I have one existing pdf file with Index at the start.
Index is in a table format. It has Ref number, Name and Page number.
Below is the example how my Index File looks like.
I want to add HyperLink on the name of each entry in Index which redirects to respective page number.
Basically I want to find that particular word(which may contain space) in the pdf file and add HyperLink in that.

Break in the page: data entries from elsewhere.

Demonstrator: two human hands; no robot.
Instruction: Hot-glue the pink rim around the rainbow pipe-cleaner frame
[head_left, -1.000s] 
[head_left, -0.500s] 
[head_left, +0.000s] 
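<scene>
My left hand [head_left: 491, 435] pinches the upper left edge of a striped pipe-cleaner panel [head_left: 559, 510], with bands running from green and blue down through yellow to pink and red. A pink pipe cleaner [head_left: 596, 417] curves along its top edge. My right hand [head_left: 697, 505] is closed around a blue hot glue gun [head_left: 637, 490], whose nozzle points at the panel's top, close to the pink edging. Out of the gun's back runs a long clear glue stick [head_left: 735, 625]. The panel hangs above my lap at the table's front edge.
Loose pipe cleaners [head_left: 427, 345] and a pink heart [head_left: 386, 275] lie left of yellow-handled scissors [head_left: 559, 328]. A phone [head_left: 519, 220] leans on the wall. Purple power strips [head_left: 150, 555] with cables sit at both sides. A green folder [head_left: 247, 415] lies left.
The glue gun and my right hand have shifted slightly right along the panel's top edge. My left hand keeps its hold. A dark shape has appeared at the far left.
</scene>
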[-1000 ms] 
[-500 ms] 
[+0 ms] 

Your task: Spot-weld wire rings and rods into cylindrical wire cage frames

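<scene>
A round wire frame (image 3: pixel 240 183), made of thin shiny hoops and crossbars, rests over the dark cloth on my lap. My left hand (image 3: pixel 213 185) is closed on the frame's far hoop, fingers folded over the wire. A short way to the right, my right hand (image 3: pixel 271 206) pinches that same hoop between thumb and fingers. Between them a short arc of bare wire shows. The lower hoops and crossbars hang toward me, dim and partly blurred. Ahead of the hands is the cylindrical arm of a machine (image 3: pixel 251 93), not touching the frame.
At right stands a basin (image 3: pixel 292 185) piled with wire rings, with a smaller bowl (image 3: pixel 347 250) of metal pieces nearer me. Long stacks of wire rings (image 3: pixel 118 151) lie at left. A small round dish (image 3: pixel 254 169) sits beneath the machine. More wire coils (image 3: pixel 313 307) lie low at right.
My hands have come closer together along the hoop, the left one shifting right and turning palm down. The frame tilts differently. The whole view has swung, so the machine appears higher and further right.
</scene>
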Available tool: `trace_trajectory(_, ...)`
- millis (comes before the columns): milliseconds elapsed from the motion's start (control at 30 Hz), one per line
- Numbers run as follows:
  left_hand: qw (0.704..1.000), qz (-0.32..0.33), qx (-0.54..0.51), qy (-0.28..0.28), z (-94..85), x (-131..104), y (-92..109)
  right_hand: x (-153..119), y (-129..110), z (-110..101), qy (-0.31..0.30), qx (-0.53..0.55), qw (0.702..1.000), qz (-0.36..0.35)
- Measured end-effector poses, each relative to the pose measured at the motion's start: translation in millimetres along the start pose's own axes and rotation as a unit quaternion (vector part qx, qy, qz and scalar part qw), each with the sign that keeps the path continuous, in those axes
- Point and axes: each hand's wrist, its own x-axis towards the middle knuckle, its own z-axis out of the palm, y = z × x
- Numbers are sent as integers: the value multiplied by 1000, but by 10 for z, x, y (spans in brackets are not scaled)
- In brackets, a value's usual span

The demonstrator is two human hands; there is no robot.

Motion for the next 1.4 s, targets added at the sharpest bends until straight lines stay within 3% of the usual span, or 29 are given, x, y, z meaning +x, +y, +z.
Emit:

Is this possible with Aspose.Pdf?
Yes, your requirements are possible to achieve using Aspose.PDF. You can search your target text using TextFragmentAbsorber Class and add local hyperlink to the found text fragment as per your needs. In case you face any issue, please share your sample PDF document with us. We will test the scenario in our environment and address it accordingly.
Thanks for your quick response.
I tried the links you provided and it works like a charm. But it can not find the sentence if there is a line break in it.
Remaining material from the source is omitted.